Concluindo, é difícil encontrar uma solução para o quadro brasileiro. Por um lado, temos os governos estaduais e municipais impedidos de reconhecer legalmente a aceitação dos metais como moeda corrente, e por outro lado, temos um governo central ímprobo e pródigo que não enxerga que está nos levando de encontro ao iceberg (ou enxerga sim e deseja justamente este resultado). Qualquer solução de grande porte há de vir por influência estrangeira, como a que está germinando nos EUA, e o máximo que pudermos fazer para evitar o pior desta catástrofe será adotarmos o metalismo como solução individual.
segunda-feira, 14 de março de 2011
Das paginas da Historia: Padrao-ouro nos EUA: 14/03/1900
Isto não está dito na matéria, mas eu me permito chutar, o curso estabelecido então deve ter ficado em torno de 24 dólares por onça de ouro, valor que só seria reajustado, no sentido da desvalorização (de praticamente 50%), 33 anos depois, pelo presidente Roosevelt, em 1933.
Diga-se de passagem que o valor então fixado, de 35 dólares a onça de ouro, permaneceu em vigor durante mais 4 décadas, aproximadamente, atravessando toda a guerra e o sistema de Bretton Woods, para ser denunciado, finalmente, por Richard Nixon, em 1971, terminando assim a ilusão da garantia dos dólares em ouro.
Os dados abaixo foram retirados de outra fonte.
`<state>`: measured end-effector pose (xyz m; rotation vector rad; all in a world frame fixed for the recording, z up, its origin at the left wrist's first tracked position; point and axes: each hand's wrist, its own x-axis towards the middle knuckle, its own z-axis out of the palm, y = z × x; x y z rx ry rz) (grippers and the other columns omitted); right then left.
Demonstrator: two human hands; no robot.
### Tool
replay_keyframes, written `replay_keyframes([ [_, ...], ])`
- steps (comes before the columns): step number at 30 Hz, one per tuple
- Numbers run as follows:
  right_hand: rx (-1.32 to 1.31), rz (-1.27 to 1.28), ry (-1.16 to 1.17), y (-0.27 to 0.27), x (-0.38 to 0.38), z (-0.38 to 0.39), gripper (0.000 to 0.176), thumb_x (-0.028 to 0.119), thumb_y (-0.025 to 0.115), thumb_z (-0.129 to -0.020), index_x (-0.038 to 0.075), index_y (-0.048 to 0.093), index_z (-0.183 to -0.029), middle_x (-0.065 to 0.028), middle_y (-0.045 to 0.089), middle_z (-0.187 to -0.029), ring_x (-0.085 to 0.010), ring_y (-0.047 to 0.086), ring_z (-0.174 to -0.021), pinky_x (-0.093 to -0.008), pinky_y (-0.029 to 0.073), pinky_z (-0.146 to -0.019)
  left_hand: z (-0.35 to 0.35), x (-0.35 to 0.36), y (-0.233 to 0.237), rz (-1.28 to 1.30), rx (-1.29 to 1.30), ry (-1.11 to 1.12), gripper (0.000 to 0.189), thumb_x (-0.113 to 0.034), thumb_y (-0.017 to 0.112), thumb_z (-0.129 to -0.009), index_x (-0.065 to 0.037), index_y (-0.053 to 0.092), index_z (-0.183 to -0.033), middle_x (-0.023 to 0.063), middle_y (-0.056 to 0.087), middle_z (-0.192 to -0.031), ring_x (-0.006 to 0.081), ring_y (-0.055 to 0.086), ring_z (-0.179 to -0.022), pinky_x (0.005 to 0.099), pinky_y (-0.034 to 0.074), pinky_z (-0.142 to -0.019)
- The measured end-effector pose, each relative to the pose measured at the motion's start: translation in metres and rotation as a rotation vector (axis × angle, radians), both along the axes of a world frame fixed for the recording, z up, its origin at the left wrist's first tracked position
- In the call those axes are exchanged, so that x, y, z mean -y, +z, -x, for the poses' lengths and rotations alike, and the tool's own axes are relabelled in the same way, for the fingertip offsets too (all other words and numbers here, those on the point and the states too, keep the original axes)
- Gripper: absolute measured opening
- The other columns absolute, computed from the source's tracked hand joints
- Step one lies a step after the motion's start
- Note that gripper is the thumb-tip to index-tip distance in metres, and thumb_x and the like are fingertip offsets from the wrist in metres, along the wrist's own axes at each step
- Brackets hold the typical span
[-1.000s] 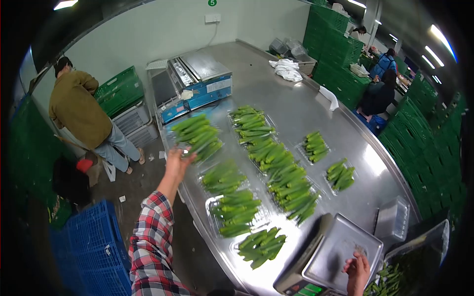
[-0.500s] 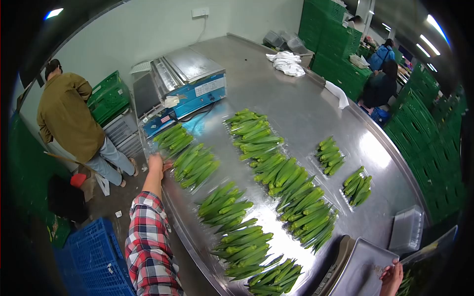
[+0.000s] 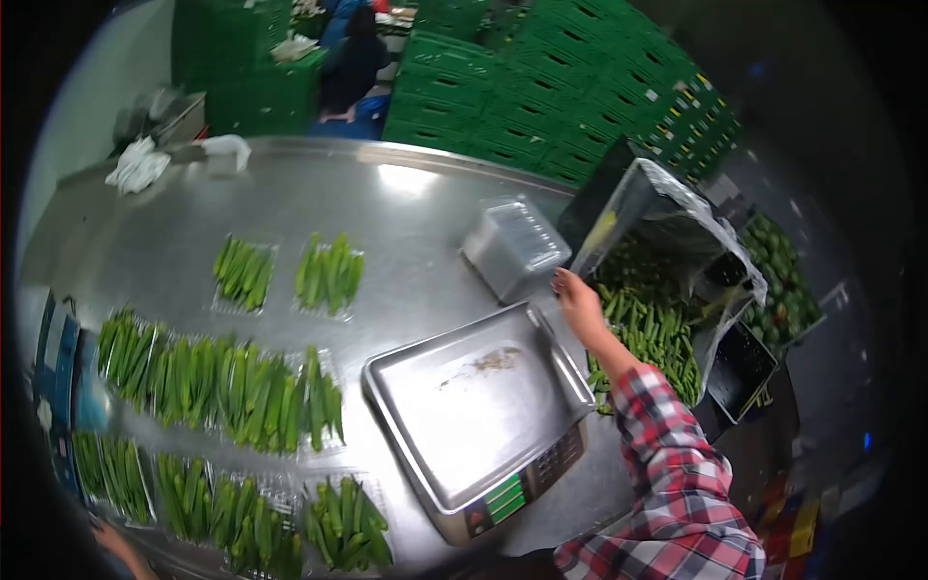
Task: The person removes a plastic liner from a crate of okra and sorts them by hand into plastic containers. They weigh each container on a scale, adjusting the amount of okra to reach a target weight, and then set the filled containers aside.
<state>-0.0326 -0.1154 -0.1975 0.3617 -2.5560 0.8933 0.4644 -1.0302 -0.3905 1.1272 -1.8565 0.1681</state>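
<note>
Hands (image 3: 578,307) (image 3: 123,551) flank okra (image 3: 261,401) and scale (image 3: 464,416), its display (image 3: 505,497) illegible.

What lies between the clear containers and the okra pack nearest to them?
The head view shows only bare metal tabletop between the clear containers and that okra pack.

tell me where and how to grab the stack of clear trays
The stack of clear trays is probably best gripped at its near right corner, coming from the right: that corner juts toward the right hand, while the scale sits nearer.
</note>
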Motion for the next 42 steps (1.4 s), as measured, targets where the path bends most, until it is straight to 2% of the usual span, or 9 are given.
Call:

Não é preciso dizer que o preço do ouro disparou, desde então, o dólar conheceu uma trajetória oscilante de paridades instáveis com as principais moedas conversíveis, e entramos, para todos os efeitos, num "não-sistema monetário", com flutuação generalizada de moedas, onde estamos ainda hoje.
Paulo Roberto de Almeida
Gold Now the Standard
President McKinley Signs the Financial Bill
The New York Times, March 14, 1900
HE USES A NEW GOLD PEN
Secretary Gage at Once Prepares to Proceed Under the Bond Refunding Clause of the Act
Washington, March 14 -- At fourteen minutes before 1 o'clock this afternoon the President affixed his signature to the Financial bill, thus making it a law of the land. Mr. Overstreet of Indiana, who had the bill in charge, arrived at the White House about five minutes before that time, and was shown into the Cabinet room, where he was joined by the President, who after inquiring if the bill had been compared with care affixed his signature to it.
At the same time he recalled to those who stood by the fact that many of the important financial bills which had been passed by Congress had been approved on the 14th of the month. He spoke of the Sherman act, the Resumption act, and now the bill which was before him. In signing the bill the President used a new gold pen and holder, which Mr. Overstreet had brought with him for the purpose.